:: Data excerpt

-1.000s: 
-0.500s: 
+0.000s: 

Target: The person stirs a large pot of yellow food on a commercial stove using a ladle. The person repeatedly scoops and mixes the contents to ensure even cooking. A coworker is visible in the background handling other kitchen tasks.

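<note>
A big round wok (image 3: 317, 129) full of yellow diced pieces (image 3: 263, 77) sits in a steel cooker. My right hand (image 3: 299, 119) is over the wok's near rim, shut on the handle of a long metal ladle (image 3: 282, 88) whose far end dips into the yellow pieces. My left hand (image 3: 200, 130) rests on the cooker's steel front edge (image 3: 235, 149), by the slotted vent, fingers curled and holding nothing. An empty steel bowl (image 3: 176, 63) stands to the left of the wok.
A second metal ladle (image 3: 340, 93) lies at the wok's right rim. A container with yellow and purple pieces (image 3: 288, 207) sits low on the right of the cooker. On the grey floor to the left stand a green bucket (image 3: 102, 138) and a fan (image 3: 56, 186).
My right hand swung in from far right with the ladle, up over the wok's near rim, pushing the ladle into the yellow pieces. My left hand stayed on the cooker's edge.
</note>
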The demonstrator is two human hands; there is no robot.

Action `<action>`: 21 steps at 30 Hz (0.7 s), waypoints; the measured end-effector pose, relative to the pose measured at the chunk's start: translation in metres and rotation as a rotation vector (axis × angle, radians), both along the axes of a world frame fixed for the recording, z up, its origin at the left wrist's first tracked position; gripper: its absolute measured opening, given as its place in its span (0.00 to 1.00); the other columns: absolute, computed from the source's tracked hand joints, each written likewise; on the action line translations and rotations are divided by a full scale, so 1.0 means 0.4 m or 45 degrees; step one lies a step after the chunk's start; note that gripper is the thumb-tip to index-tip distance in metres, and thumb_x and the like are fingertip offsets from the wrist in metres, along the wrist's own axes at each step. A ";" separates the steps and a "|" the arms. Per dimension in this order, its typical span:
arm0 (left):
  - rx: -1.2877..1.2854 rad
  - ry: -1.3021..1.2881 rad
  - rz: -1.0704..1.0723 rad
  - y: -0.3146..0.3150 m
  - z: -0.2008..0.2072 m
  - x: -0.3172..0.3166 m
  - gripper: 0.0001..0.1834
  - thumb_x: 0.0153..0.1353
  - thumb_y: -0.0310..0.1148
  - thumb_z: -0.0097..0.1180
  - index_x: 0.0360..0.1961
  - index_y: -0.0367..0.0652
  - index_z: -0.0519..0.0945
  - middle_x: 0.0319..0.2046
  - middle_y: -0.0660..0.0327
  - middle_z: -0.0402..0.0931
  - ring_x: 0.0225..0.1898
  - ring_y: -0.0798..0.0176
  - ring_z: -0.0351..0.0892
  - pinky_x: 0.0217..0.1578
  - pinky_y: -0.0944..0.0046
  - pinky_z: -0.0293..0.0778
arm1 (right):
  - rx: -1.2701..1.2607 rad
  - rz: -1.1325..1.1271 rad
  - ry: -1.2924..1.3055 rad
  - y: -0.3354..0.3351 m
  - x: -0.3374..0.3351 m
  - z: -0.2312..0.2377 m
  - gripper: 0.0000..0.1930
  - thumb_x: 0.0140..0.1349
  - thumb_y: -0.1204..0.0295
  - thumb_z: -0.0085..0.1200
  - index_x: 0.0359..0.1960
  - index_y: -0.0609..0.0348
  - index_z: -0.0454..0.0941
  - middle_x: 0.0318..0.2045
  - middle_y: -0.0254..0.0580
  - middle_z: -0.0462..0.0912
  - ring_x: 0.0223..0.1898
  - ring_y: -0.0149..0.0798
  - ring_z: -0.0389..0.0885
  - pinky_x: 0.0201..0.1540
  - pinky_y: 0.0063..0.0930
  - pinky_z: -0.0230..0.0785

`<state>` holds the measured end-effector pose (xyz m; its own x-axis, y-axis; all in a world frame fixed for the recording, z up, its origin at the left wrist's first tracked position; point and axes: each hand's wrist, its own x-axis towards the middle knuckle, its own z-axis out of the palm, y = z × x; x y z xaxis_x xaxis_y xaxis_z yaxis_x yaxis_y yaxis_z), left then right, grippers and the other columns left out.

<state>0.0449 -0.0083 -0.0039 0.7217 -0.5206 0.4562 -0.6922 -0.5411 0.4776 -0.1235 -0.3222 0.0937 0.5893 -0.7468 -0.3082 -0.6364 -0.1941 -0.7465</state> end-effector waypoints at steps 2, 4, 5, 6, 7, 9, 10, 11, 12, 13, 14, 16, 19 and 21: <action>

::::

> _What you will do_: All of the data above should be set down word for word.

> _Result of the exercise_:
-1.000s: 
-0.500s: 
+0.000s: 

Target: The person stirs a large pot of yellow food on a commercial stove using a ladle. The person repeatedly scoops and mixes the contents to ensure even cooking. A coworker is visible in the background handling other kitchen tasks.

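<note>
A big round wok (image 3: 317, 129) full of yellow diced pieces (image 3: 263, 77) sits in a steel cooker. My right hand (image 3: 299, 119) is over the wok's near rim, shut on the handle of a long metal ladle (image 3: 282, 88) whose far end dips into the yellow pieces. My left hand (image 3: 200, 130) rests on the cooker's steel front edge (image 3: 235, 149), by the slotted vent, fingers curled and holding nothing. An empty steel bowl (image 3: 176, 63) stands to the left of the wok.
A second metal ladle (image 3: 340, 93) lies at the wok's right rim. A container with yellow and purple pieces (image 3: 288, 207) sits low on the right of the cooker. On the grey floor to the left stand a green bucket (image 3: 102, 138) and a fan (image 3: 56, 186).
My right hand swung in from far right with the ladle, up over the wok's near rim, pushing the ladle into the yellow pieces. My left hand stayed on the cooker's edge.
</note>
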The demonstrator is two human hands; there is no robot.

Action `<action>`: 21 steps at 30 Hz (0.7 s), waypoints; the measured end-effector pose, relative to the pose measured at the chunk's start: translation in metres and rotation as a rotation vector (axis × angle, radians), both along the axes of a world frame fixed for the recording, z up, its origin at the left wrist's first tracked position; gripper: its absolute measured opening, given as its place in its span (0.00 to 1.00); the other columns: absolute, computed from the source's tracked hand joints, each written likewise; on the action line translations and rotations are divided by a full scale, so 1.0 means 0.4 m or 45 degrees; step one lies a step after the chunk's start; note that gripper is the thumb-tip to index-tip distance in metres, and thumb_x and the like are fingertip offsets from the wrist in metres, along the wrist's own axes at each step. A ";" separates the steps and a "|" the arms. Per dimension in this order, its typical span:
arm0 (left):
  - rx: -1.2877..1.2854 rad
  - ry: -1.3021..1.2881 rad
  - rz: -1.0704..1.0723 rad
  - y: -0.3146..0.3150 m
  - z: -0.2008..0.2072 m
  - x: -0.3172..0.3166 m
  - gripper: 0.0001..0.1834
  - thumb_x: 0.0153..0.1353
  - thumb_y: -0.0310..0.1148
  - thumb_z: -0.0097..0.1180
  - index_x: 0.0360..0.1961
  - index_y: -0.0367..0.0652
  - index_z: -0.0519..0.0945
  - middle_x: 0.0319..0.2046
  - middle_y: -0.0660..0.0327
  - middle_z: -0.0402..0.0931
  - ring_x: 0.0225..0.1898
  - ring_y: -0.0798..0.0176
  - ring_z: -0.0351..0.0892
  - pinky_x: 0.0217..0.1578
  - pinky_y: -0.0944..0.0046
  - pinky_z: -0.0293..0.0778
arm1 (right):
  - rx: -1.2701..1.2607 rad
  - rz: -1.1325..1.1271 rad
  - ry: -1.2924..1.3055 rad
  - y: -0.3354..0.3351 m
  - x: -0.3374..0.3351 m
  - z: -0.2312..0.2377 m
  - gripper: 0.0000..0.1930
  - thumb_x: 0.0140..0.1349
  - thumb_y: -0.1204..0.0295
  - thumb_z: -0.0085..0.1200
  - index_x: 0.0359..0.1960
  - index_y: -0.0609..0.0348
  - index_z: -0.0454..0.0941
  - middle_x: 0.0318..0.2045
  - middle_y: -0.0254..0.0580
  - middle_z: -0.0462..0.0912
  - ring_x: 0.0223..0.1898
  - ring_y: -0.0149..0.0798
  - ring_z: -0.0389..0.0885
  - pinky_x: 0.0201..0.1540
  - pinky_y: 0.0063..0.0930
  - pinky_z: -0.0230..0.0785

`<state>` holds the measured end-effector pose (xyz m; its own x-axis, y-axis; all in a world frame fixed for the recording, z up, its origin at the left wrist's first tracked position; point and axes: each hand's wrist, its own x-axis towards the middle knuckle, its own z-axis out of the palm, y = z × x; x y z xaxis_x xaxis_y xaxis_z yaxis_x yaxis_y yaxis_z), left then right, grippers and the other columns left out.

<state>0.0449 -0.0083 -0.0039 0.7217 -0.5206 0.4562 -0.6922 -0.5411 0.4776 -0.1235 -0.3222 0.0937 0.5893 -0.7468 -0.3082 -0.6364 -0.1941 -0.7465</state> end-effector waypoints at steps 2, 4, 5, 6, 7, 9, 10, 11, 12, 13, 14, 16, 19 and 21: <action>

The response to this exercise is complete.